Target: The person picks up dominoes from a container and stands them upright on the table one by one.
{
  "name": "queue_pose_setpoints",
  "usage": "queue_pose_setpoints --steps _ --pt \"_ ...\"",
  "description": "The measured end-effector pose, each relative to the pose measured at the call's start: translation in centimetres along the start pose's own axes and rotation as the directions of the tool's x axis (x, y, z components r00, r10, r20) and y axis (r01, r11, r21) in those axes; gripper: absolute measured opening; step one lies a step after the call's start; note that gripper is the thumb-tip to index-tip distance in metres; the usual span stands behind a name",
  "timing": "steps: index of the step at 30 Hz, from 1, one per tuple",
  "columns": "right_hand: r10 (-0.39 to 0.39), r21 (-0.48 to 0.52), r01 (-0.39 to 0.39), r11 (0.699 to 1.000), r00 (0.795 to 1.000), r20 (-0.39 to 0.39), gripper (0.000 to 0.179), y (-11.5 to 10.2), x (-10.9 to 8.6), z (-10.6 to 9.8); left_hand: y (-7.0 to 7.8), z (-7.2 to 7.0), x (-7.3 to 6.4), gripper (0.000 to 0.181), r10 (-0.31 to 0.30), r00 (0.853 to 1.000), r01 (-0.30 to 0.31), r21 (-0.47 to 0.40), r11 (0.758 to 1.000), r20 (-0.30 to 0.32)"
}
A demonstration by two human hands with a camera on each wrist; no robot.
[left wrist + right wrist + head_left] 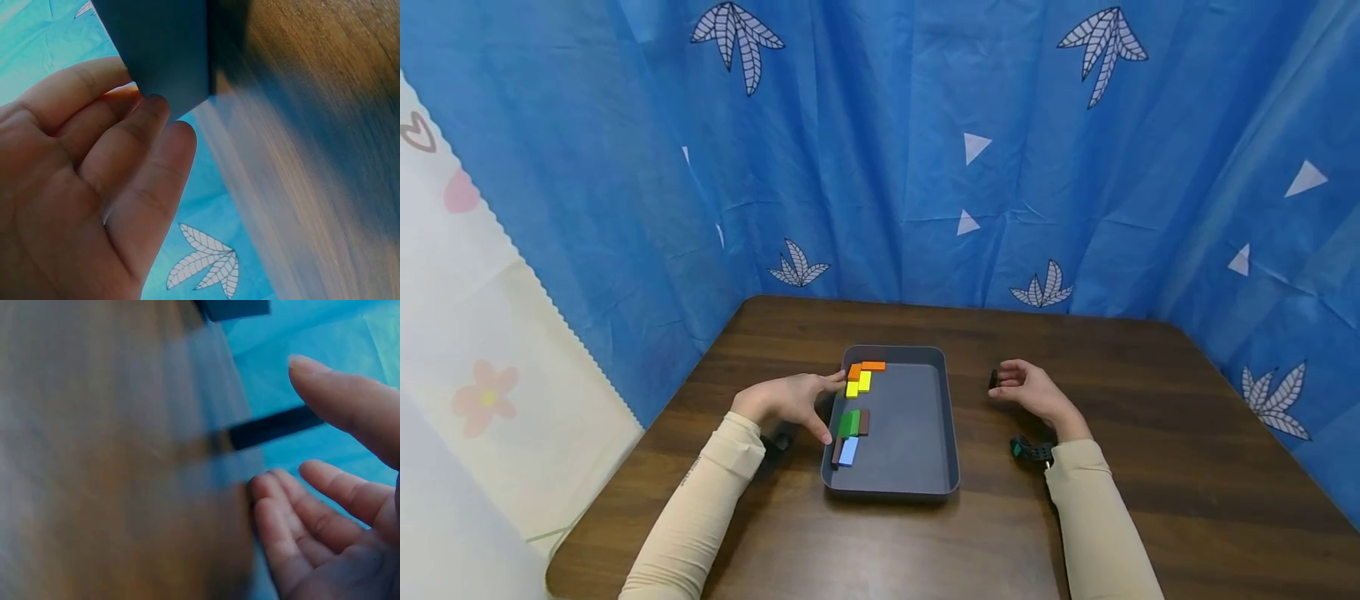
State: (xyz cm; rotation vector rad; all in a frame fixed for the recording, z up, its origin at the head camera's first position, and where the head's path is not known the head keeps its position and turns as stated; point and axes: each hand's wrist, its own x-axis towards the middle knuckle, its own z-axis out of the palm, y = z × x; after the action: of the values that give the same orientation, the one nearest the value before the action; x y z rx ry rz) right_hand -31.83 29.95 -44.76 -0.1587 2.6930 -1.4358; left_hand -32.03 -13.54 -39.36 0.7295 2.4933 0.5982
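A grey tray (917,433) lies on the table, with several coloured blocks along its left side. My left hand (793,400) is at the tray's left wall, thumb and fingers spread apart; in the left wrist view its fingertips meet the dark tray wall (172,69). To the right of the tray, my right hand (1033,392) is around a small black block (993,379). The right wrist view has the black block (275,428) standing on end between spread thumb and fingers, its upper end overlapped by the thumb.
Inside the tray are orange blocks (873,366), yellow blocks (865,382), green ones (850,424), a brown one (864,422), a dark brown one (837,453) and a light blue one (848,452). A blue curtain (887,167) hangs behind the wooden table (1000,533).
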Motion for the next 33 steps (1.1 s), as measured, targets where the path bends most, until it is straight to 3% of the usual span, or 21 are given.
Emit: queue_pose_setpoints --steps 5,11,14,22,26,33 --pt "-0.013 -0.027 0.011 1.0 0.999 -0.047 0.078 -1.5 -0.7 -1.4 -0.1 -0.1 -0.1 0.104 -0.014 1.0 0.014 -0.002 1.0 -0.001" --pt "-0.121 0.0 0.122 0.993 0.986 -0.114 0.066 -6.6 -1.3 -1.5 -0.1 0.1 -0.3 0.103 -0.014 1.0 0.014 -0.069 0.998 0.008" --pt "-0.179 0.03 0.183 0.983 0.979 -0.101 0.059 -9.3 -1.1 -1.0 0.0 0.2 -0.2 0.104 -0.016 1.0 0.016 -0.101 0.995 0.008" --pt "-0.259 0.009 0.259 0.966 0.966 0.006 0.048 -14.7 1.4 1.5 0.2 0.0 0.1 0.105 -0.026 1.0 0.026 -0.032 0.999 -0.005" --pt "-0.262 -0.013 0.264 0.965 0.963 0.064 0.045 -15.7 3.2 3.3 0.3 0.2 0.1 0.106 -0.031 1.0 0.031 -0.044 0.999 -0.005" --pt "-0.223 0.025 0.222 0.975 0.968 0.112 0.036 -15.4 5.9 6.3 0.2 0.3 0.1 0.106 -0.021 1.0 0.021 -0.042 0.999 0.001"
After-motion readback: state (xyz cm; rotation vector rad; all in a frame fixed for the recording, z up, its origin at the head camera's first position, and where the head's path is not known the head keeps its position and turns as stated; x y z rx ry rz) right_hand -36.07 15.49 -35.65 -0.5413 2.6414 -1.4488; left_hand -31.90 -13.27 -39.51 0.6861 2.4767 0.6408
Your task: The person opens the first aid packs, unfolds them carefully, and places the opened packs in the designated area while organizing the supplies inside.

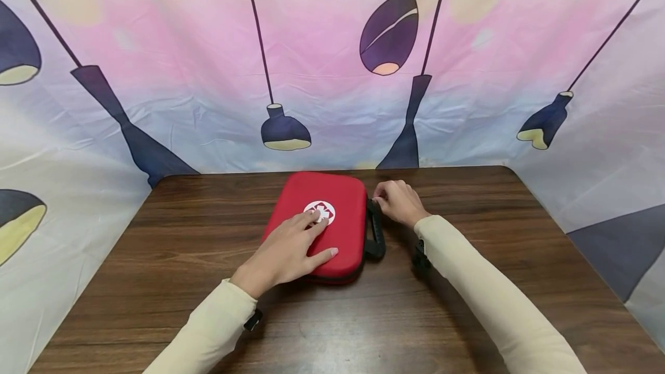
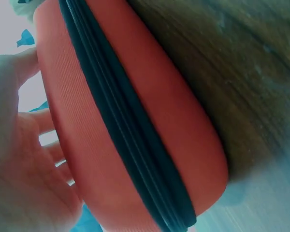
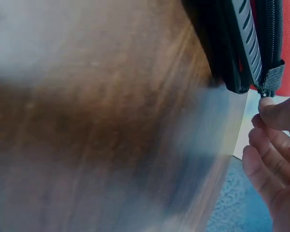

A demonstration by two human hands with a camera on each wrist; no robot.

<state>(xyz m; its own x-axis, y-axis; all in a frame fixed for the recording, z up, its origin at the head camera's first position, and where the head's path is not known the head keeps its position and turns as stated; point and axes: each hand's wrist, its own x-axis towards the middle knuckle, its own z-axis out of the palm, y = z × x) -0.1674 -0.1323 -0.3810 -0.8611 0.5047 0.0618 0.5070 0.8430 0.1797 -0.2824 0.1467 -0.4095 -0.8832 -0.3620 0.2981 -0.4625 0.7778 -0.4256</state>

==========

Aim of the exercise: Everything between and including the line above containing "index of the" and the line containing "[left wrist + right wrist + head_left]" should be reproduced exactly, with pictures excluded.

Answer below:
  "timing": "steps: index of the step at 30 Hz, from 1, one per tuple",
  "columns": "right_hand: r10 (-0.39 to 0.39), r21 (-0.48 to 0.52), r01 (-0.39 to 0.39), r11 (0.699 to 1.000), r00 (0.795 to 1.000), r20 (-0.39 to 0.39), gripper (0.000 to 0.179), y (-11.5 to 10.2), x (-10.9 to 8.6), z (-10.6 to 9.8); left_hand: y (-7.0 to 7.8), z (-7.2 to 7.0), x (-7.3 to 6.4), gripper (0.000 to 0.181), r10 (-0.31 to 0.30), r00 (0.853 to 1.000), r01 (-0.30 to 0.31), r21 (-0.47 to 0.40), r11 (0.758 to 1.000), r20 (-0.30 to 0.32)"
}
A demonstration by two human hands with a camera on each wrist; no robot.
[left wrist + right wrist + head_left] 

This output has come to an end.